Please return the listing below exactly, without any of its pictures.

§

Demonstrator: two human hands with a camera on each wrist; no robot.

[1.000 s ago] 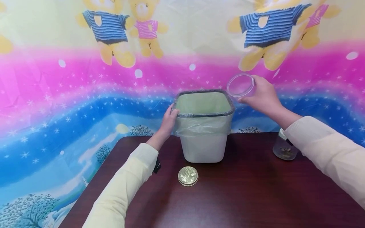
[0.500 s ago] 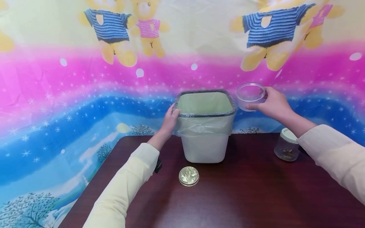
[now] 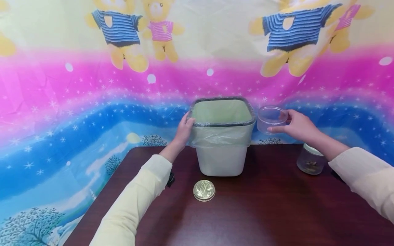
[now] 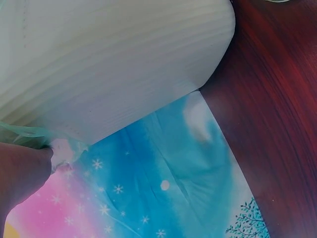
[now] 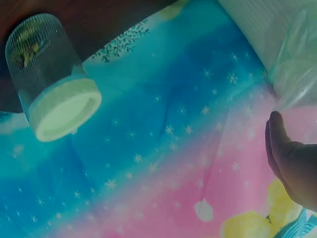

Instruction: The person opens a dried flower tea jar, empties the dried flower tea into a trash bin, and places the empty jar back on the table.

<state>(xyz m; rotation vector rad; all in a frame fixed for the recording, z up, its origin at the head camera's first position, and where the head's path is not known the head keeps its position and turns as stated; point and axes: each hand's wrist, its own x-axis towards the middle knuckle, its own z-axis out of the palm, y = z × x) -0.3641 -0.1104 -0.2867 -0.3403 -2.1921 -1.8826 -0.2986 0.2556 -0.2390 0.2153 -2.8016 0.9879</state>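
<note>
In the head view a white trash bin (image 3: 221, 161) with a clear liner folded over its dark rim stands upright on the table. My left hand (image 3: 183, 130) grips the bin's left side at the rim, thumb on the front corner. To the right of the bin, my right hand (image 3: 298, 125) holds a clear round plastic jar (image 3: 265, 125) upright by its side, mouth up, above table level; no contents show in it. A round gold-coloured lid (image 3: 204, 190) lies on the table in front of the bin. The right wrist view shows the hand's fingers (image 5: 278, 130) beside the liner.
A ribbed clear jar (image 3: 310, 163) with a pale lid and small brown pieces inside stands at the right, below my right forearm. The dark wooden table (image 3: 261, 208) ends at a printed teddy-bear cloth (image 3: 77, 102) behind and left.
The right hand has brought the clear jar down and to the right, away from the bin's rim, turning it from tilted to upright. The left hand keeps its grip on the bin.
</note>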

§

### RESPONSE BOX
Demonstrator: two human hands with a camera on each wrist; no robot.

[1.000 s ago] 
[0.500 s ago] 
[now] 
[now] 
[now] 

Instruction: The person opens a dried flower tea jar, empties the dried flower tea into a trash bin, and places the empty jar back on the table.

<state>(xyz m; rotation vector rad; all in a frame fixed for the recording, z up, its origin at the head camera's first position, and where the head's path is not known the head keeps its position and turns as stated; point and axes: each hand's wrist, its own x-axis towards the middle knuckle, its own z-axis out of the palm, y = z × x) -0.3641 -0.1104 -0.2867 -0.3403 -2.1921 -1.8826 -0.2986 0.2556 -0.2390 0.2153 -2.8016 0.9879</state>
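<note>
In the head view a white trash bin (image 3: 221, 161) with a clear liner folded over its dark rim stands upright on the table. My left hand (image 3: 183, 130) grips the bin's left side at the rim, thumb on the front corner. To the right of the bin, my right hand (image 3: 298, 125) holds a clear round plastic jar (image 3: 265, 125) upright by its side, mouth up, above table level; no contents show in it. A round gold-coloured lid (image 3: 204, 190) lies on the table in front of the bin. The right wrist view shows the hand's fingers (image 5: 278, 130) beside the liner.
A ribbed clear jar (image 3: 310, 163) with a pale lid and small brown pieces inside stands at the right, below my right forearm. The dark wooden table (image 3: 261, 208) ends at a printed teddy-bear cloth (image 3: 77, 102) behind and left.
The right hand has brought the clear jar down and to the right, away from the bin's rim, turning it from tilted to upright. The left hand keeps its grip on the bin.
</note>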

Response complete; there is no more output.